:: YOUR TASK ::
Please keep the images out and set down the data exactly as given.

:: MATERIAL PROVIDED ::
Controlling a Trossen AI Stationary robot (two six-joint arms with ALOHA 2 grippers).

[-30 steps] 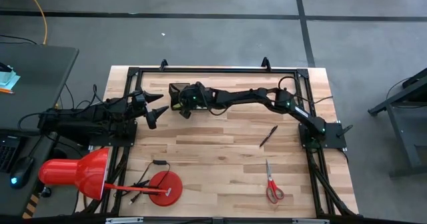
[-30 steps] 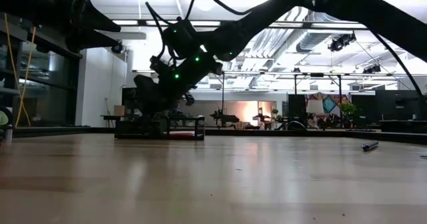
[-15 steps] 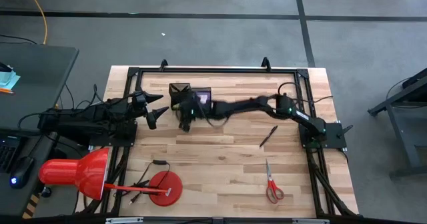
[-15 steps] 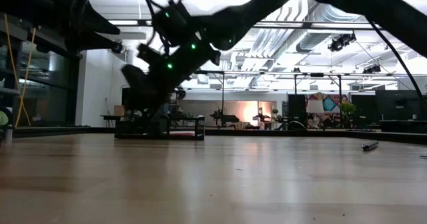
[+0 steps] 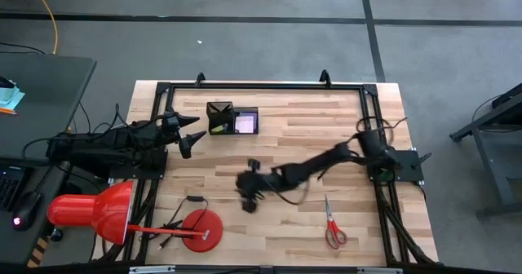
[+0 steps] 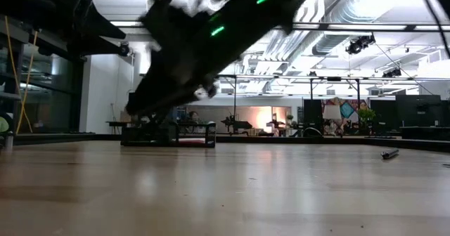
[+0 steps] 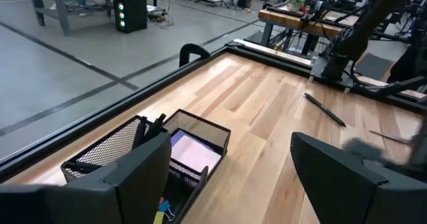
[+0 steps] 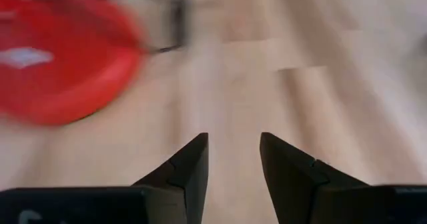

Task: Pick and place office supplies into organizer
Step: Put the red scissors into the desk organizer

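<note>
The black mesh organizer (image 5: 232, 119) stands near the table's far edge. In the left wrist view the organizer (image 7: 143, 159) holds black pens (image 7: 145, 127) in one compartment and a pale purple sticky-note pad (image 7: 190, 152) in the other. A yellow piece (image 7: 160, 209) lies beside it. The red-handled scissors (image 5: 333, 227) lie flat near the right near corner. One black pen (image 7: 325, 109) lies on the wood. My right gripper (image 5: 249, 194) hovers open over bare wood mid-table, empty in its wrist view (image 8: 233, 141). My left gripper (image 5: 192, 135) waits open just left of the organizer.
A red desk lamp stands at the near left, its shade (image 5: 90, 213) over the table's edge and its round base (image 5: 201, 229) close to my right gripper, showing blurred as the base (image 8: 60, 64). A black frame (image 5: 261, 86) runs around the table. Bare wood lies between organizer and scissors.
My right gripper has swung fast from the organizer toward the table's near edge and a little rightward, ending over mid-table near the lamp base; its arm shows blurred. The organizer has stayed where it was and now shows uncovered in the high view.
</note>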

:: RESULT OF THE EXERCISE ::
Controlling a Trossen AI Stationary robot (two six-joint arms with ALOHA 2 grippers).

[-30 steps] 
[-30 steps] 
[-15 steps] 
[-15 steps] 
[+0 steps] 
[+0 steps] 
[+0 steps] 
[+0 steps] 

Task: Pick and place office supplies into organizer
Step: Put the red scissors into the desk organizer

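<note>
The black mesh organizer (image 5: 232, 119) stands near the table's far edge. In the left wrist view the organizer (image 7: 143, 159) holds black pens (image 7: 145, 127) in one compartment and a pale purple sticky-note pad (image 7: 190, 152) in the other. A yellow piece (image 7: 160, 209) lies beside it. The red-handled scissors (image 5: 333, 227) lie flat near the right near corner. One black pen (image 7: 325, 109) lies on the wood. My right gripper (image 5: 249, 194) hovers open over bare wood mid-table, empty in its wrist view (image 8: 233, 141). My left gripper (image 5: 192, 135) waits open just left of the organizer.
A red desk lamp stands at the near left, its shade (image 5: 90, 213) over the table's edge and its round base (image 5: 201, 229) close to my right gripper, showing blurred as the base (image 8: 60, 64). A black frame (image 5: 261, 86) runs around the table. Bare wood lies between organizer and scissors.
My right gripper has swung fast from the organizer toward the table's near edge and a little rightward, ending over mid-table near the lamp base; its arm shows blurred. The organizer has stayed where it was and now shows uncovered in the high view.
</note>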

This answer is now complete.